The Biden administration on Tuesday proposed three pilot programs aimed at lowering costs and improving access to drugs under Medicare and Medicaid, including gene therapies and medicines cleared via accelerated approval.
In the first program, the Centers for Medicare and Medicaid will test capping co-pays at $2 per month for commonly used generic drugs for chronic conditions. The other two would centralize outcomes-based agreements to improve access to expensive cell and gene therapies, and rework how CMS pays for certain drugs approved by the Food and Drug Administration on an accelerated basis “to encourage timely confirmatory trial completion.”
The payment models follow efforts begun last year to reduce Medicare drug costs through the Inflation Reduction Act, which gave CMS the ability to negotiate prices for a select number of Medicare’s top-selling drugs that lack competition. President Joe Biden later signed an executive order that called for new healthcare payment and delivery models.
CMS said it would consult with the FDA on how to implement the pilot payment program for drugs with accelerated approvals in 2023 and launch it “as soon as feasible.”

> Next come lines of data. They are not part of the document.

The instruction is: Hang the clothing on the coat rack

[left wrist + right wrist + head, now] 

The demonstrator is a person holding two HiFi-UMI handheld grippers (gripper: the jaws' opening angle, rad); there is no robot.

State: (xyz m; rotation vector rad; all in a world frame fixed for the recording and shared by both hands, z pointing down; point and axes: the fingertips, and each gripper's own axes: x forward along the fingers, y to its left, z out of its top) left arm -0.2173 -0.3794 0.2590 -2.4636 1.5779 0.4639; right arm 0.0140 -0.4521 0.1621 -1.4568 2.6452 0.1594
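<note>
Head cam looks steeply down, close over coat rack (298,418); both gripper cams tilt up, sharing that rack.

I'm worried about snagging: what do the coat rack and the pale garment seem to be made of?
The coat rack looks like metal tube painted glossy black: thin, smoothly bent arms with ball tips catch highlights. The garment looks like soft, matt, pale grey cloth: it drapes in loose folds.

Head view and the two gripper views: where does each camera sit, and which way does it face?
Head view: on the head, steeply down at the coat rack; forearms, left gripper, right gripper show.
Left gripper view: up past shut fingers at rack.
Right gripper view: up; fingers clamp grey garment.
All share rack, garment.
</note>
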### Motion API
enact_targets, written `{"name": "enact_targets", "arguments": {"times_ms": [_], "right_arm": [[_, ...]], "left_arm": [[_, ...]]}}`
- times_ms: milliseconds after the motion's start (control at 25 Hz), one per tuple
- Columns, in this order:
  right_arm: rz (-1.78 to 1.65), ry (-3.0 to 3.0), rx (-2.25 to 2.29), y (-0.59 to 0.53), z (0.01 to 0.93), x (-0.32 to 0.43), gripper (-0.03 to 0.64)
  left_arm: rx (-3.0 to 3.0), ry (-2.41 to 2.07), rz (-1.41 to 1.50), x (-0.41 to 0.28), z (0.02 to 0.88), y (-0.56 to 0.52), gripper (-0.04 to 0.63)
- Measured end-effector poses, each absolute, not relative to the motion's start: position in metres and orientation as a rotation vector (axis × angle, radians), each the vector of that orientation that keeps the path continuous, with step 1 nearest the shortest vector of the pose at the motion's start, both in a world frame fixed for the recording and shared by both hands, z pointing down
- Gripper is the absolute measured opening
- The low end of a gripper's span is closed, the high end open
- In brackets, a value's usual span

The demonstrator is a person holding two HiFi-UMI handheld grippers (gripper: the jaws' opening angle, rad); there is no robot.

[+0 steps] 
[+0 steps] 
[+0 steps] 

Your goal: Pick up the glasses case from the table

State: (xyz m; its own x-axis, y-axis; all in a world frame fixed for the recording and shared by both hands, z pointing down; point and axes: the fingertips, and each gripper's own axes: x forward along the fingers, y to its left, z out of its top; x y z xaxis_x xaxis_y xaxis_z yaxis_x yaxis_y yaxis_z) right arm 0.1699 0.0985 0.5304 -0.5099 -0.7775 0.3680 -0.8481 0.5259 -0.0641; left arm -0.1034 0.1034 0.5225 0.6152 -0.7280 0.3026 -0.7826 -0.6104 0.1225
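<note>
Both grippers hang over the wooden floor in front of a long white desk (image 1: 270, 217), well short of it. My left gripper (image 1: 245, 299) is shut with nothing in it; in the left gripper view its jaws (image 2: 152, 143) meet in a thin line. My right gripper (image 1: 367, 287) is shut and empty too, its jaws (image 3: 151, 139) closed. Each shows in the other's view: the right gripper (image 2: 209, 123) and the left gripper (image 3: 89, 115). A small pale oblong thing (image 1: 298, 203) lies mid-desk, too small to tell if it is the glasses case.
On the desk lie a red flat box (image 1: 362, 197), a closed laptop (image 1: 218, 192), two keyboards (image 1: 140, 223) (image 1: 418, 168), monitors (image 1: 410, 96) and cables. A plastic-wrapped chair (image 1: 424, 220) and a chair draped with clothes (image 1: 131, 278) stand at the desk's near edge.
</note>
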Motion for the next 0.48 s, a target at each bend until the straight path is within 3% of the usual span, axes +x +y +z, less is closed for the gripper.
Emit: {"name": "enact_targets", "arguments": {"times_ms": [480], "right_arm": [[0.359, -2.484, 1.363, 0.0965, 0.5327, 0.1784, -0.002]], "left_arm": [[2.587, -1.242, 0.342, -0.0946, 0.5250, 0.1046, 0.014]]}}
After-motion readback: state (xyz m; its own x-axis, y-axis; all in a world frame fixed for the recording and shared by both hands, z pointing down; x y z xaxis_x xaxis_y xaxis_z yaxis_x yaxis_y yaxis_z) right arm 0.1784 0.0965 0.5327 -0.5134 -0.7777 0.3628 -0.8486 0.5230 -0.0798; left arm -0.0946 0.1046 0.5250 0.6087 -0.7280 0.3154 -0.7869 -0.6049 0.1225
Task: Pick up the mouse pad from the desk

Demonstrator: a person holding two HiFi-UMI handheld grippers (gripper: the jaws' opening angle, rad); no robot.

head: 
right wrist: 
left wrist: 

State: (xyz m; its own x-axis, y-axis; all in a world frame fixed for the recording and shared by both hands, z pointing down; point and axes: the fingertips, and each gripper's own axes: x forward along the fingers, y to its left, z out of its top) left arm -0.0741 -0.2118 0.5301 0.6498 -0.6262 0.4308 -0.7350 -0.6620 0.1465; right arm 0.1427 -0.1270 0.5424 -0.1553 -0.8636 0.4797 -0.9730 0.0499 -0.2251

The FDA’s accelerated approval program has been under increased scrutiny because of some drugmakers’ long delays in completing confirmatory trials. CMS said it will test making “targeted adjustments” to payments to incentivize manufacturers to finish the trials.
Many details are still unclear: “We're not able to say at this point exactly what those adjustments might look like,” CMS Administrator Chiquita Brooks-LaSure said on a press call Tuesday.
But the model could open a way to pay less for drugs that have obtained speedy approvals until further evidence proves their benefit, or to vary payment based on which disease they treat.
“Structured right, this CMS proposal could allow drug pricing to match the level of evidence; enabling patients to access breakthrough drugs earlier, at lower prices, and as stronger confirmatory clinical evidence emerges, permit prices [to] adjust to reflect the proof of wider benefit,” former FDA commissioner Scott Gottlieb wrote in a tweet.
The pilot program is separate from Medicare’s restrictive policy on Alzheimer’s drugs approved on an accelerated basis, which last year limited coverage to only people enrolled in a clinical trial. CMS has faced pressure from patient groups to reconsider the policy. On Tuesday, Brooks-LaSure reiterated the agency’s message last month that it may revisit the policy based on new information about the drugs, which include Eisai and Biogen’s recently OK’d treatment Leqembi.
“We continue to be open to hearing new data from manufacturers and advocates,” Brooks-LaSure said, adding that this class of drugs “is unique … our set of decisions around that don't necessarily reflect our views of accelerated approvals more generally.”
The pilot program for cell and gene therapies, meanwhile, would seek to improve access to these one-time treatments, which can cost more than $1 million but promise many years of benefit.
CMS would attempt to set up multi-state agreements with manufacturers, allow it to pool states’ bargaining power and better link payments to outcomes. The models could be announced by 2024 or 2025 and launched as early as 2026, starting within Medicaid and likely targeted to a single disorder such as sickle cell disease.
The $2 copay model — similar to practices by retail pharmacy chains to offer a list of drugs at low-cost, fixed prices — would include about 150 generic medicines used to treat chronic conditions like hypertension for those enrolled in one of Medicare’s drug plans.